= Work instructions =
Across the whole listing, find how many lines contain "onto", then write that number and nothing else.

= Input for this task =
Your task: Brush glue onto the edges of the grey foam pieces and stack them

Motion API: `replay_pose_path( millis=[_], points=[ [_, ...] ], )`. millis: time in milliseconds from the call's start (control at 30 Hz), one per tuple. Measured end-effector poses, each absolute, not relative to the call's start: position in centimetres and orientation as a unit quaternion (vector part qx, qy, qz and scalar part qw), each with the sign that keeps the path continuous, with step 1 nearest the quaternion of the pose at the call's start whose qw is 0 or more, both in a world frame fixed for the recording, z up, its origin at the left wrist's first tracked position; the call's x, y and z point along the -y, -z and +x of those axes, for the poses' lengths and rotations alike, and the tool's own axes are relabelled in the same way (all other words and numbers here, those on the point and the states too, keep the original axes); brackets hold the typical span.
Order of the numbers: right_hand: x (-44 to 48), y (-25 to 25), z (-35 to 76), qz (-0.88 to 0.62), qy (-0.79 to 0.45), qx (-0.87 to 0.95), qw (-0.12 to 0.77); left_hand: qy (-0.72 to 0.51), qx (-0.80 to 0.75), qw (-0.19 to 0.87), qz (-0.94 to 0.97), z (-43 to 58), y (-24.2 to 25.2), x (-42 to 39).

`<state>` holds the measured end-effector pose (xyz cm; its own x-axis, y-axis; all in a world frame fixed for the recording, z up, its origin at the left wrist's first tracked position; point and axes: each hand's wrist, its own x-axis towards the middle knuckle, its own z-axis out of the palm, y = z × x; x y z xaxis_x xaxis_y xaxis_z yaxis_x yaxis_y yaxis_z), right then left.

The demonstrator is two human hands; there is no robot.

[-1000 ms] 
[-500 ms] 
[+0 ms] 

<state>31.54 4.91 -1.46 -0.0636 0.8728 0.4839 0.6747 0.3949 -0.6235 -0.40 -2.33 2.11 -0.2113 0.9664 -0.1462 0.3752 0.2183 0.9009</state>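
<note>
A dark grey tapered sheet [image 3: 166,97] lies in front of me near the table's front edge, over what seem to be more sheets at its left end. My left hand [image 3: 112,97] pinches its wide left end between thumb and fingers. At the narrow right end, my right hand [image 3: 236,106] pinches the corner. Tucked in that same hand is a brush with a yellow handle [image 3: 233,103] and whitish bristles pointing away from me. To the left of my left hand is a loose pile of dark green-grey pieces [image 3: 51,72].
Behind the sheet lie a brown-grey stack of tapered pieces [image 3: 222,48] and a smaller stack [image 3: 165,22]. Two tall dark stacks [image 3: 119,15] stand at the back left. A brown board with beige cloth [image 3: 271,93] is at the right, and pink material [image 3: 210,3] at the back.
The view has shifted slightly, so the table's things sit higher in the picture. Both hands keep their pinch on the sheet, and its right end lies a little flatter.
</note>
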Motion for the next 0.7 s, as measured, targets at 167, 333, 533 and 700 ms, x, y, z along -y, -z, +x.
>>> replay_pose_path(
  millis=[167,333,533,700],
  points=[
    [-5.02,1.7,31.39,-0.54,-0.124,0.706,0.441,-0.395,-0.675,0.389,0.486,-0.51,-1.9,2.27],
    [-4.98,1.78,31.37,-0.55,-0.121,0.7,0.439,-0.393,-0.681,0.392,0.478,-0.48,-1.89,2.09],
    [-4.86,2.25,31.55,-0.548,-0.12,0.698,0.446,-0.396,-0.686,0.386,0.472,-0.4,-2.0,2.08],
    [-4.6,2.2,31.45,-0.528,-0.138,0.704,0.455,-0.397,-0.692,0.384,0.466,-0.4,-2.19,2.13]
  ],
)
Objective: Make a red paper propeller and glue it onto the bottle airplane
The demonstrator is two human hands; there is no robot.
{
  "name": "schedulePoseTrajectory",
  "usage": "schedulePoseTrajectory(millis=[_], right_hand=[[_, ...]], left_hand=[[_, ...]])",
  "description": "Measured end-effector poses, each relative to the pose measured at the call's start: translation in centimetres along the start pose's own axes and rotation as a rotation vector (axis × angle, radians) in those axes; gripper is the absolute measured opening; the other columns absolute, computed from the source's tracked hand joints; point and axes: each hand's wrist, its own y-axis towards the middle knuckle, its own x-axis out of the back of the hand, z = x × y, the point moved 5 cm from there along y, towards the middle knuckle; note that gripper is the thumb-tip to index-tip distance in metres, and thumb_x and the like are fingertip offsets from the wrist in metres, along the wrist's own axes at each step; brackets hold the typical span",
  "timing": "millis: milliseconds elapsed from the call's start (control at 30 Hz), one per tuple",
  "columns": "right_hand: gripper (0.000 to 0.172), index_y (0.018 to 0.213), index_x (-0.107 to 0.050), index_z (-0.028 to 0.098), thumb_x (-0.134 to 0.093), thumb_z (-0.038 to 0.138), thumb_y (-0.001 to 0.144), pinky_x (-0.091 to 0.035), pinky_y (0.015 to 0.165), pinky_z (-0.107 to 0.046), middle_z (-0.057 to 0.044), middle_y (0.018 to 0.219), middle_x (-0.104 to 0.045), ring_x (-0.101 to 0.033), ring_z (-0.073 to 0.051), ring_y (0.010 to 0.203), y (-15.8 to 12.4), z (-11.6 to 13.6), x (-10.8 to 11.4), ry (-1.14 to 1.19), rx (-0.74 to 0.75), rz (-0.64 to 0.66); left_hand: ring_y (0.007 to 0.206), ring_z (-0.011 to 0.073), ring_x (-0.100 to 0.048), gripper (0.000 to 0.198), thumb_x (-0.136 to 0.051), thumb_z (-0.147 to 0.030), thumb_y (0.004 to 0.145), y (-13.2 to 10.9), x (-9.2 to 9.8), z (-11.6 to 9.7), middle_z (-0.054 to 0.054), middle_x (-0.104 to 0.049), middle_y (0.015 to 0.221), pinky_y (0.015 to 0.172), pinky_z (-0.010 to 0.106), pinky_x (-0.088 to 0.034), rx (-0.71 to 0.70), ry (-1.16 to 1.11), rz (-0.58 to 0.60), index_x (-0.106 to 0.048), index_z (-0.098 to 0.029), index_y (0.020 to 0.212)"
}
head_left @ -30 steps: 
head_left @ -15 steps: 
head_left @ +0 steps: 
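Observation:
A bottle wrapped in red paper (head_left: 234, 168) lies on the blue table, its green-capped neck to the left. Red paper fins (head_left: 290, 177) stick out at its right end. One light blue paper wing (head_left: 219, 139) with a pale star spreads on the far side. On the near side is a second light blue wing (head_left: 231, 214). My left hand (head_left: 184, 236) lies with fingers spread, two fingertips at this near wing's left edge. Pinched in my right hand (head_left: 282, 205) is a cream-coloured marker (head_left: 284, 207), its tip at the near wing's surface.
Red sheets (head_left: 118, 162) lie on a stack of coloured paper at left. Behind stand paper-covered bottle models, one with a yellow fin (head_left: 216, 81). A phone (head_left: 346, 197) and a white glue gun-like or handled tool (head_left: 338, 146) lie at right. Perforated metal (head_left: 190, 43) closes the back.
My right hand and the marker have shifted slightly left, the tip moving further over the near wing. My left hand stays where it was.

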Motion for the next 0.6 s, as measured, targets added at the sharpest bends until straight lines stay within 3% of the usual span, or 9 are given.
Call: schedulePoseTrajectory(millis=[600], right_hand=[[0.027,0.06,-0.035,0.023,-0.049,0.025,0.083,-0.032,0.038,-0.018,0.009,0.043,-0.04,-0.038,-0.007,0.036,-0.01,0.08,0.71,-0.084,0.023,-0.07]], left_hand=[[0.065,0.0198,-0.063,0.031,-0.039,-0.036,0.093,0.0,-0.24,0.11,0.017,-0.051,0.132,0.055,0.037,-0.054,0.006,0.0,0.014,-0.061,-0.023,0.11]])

= Problem solution =
2